War and Honour don’t go together.
Because when you go into it, there’s nothing honourable about it.
There is fear, tragedy, compulsion, desperation and destruction.
None of the above are springboards or shelters for dignity.
If anything, they often suck you dry of whatever you may have left of it.
A photojournalist once wrote,
“In this kind of war you are on a schizophrenic trip. You cannot equate what is going on with anything else in life. If you have known white sheets, and comfort, and peace in the real world, and then you find yourself living like a sewer rat, not knowing day from night, you cannot put the two worlds together. None of the real world judgments seem to apply. What’s peace, what’s war, what’s dead, what’s living, what’s right, what’s wrong? You don’t know the answers. You just live, if you can, from day to day.”
Human beings fight wars.
At the cost of human beings. At the cost of their very humanity.
That is the first, most callous, most telling tragedy of War.
When one hears a man on the frontline, camera in hand, say,
“I am not sure what it (war) taught me. I don’t know if it taught me anything beyond a new appreciation of how terrible war can be. It certainly made me ashamed of what human beings are capable of doing to each other.”
One knows the only thing he wants do is leave, get away and never return.
When he does return, this is how he feels,
“Years later, I went back to (…) and walked through that battleground, where I had been so close to death, where I felt I was death’s permanent companion. It seemed so inconsequential, the whole thing. Those men who died, and those men who were maimed for life, went through all that, and it was totally futile, as all wars are known to be. Without profit, without horizons, without joy…”
In Documenting Tragedy,
There is a lot of anxiety behind the lens.
Anxiety that doesn’t make it to the photograph produced;
Anxiety that doesn’t make itself known;
Anxiety clouded by the visual of a photographer who, without hands shaking, without batting an eyelid, goes about her/his business of clicking, no matter what the visual being captured is.

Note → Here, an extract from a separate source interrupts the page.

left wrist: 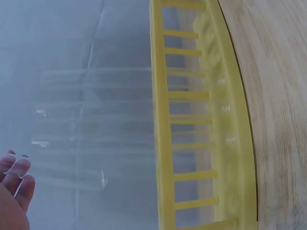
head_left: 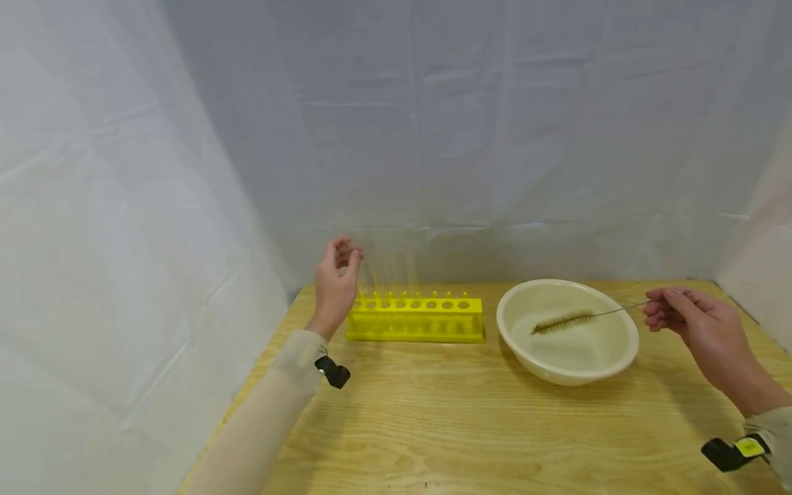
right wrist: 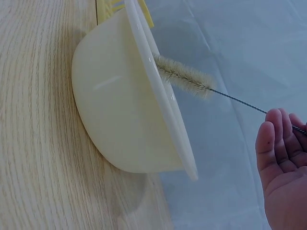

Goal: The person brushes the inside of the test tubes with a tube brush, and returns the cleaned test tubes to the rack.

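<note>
Test tube and brush are held well apart. The clear tube is pinched near its top by the fingers of the left hand, and its round bottom hangs just above the yellow rack, near the rack's left end. A little tilt can be seen when it is set against the other tubes, which are held upright by the rack. The brush is gripped by its thin wire handle in the right hand, and its fuzzy end is pointed over the pale bowl on the surface. Whether any water is held by the bowl cannot be told.

For this step, it seems best for the tube to be held straight up and moved slowly, so that the other tubes are not bumped. A soft but sure pinch is needed, as smooth tubes can slip and may crack if squeezed too hard. The round bottom should be watched most, since that end could hit the rack. The brush should be held over the bowl, so that any drips are caught there. Its wire looks bendy, so it may be steered better if gripped closer to the fuzz.
</note>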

The gruesome is swallowed like a bitter pill, absorbed, assimilated and often resurfaces on countless nights of broken sleep and linked nightmares.
“No heroics are possible when you are photographing people who are starving. All I could do was to try and give the people caught up in this terrible disaster as much dignity as possible. There is a problem inside yourself, a sense of your own powerlessness, but it doesn’t do to let it take hold, when your job is to stir the conscience of others who can help.”
It’s grim. All of it.
It’s us stooping to our lowest.
Sins we may never be able to atone for.
The loudest echoes lie in this extract:
“I was directed to a mission…where I could see a different kind of victim of the war – the orphaned and abandoned children of (…). They were also close to starvation. The war of course had disrupted all forms of agricultural production. Relief supplies, mainly from (…), rarely got through. What food there was went to feed army bellies.
Some French doctors from Mèdecins sans Frontières were trying to save a small girl who was dying. They are doctors renowned for going into the centre of darkness to help. They were trying to revive the little girl by thrusting a needle in her throat and banging her chest. The sight was almost unendurable. She died in front of me. The smallest human being I had ever, in all my grim experience, seen die.”
Documenting tragedy, witnessing it, is sometimes a death in itself.